* [Task description]
Whenever a line in this data holds the word "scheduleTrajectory", report that line in full.

* [Data excerpt]
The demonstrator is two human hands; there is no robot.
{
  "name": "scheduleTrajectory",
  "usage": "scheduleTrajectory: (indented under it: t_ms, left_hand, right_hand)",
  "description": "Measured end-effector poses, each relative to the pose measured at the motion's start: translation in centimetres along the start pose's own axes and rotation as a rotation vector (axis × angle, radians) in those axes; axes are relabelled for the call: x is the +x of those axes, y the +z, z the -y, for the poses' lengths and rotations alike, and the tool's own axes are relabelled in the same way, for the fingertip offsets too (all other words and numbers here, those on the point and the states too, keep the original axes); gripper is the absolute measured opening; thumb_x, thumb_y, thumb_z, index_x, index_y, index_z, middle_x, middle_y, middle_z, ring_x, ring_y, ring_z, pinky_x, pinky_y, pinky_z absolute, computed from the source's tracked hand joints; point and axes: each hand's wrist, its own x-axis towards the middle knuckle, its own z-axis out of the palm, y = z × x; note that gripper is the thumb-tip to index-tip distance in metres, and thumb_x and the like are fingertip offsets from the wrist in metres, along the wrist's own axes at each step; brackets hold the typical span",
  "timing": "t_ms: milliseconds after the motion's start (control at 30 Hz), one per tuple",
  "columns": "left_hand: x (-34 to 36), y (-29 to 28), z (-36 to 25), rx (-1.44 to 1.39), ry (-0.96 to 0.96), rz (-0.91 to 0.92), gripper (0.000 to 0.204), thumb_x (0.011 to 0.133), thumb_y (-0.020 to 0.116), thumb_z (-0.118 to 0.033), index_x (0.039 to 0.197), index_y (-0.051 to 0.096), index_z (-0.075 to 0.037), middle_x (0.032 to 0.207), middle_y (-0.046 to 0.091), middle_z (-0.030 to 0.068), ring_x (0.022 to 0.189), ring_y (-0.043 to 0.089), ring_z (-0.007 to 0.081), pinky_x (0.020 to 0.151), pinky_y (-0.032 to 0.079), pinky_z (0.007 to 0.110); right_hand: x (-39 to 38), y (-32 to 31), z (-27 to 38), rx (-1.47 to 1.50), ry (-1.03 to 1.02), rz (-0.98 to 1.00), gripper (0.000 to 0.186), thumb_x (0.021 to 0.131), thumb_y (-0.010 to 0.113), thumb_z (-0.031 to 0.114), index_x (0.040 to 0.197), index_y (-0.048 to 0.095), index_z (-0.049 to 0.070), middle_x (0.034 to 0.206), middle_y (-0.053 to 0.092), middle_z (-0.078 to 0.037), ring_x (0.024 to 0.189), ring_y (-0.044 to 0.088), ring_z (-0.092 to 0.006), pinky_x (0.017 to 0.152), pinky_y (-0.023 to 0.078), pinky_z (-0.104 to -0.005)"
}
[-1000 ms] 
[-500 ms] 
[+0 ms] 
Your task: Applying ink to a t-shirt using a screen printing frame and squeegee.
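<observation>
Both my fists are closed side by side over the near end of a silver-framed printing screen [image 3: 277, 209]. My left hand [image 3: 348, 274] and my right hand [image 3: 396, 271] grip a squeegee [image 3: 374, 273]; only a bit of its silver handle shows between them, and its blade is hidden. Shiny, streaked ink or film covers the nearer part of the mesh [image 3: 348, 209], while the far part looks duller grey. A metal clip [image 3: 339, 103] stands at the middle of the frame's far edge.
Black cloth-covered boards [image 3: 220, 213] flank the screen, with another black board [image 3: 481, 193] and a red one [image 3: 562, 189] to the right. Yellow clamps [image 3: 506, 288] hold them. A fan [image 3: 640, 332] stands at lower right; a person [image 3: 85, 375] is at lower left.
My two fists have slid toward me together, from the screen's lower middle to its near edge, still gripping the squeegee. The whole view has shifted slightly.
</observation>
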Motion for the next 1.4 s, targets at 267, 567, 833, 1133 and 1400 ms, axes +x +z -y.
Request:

* [Response area]
  "name": "scheduleTrajectory",
  "usage": "scheduleTrajectory: (indented under it: t_ms, left_hand, right_hand)",

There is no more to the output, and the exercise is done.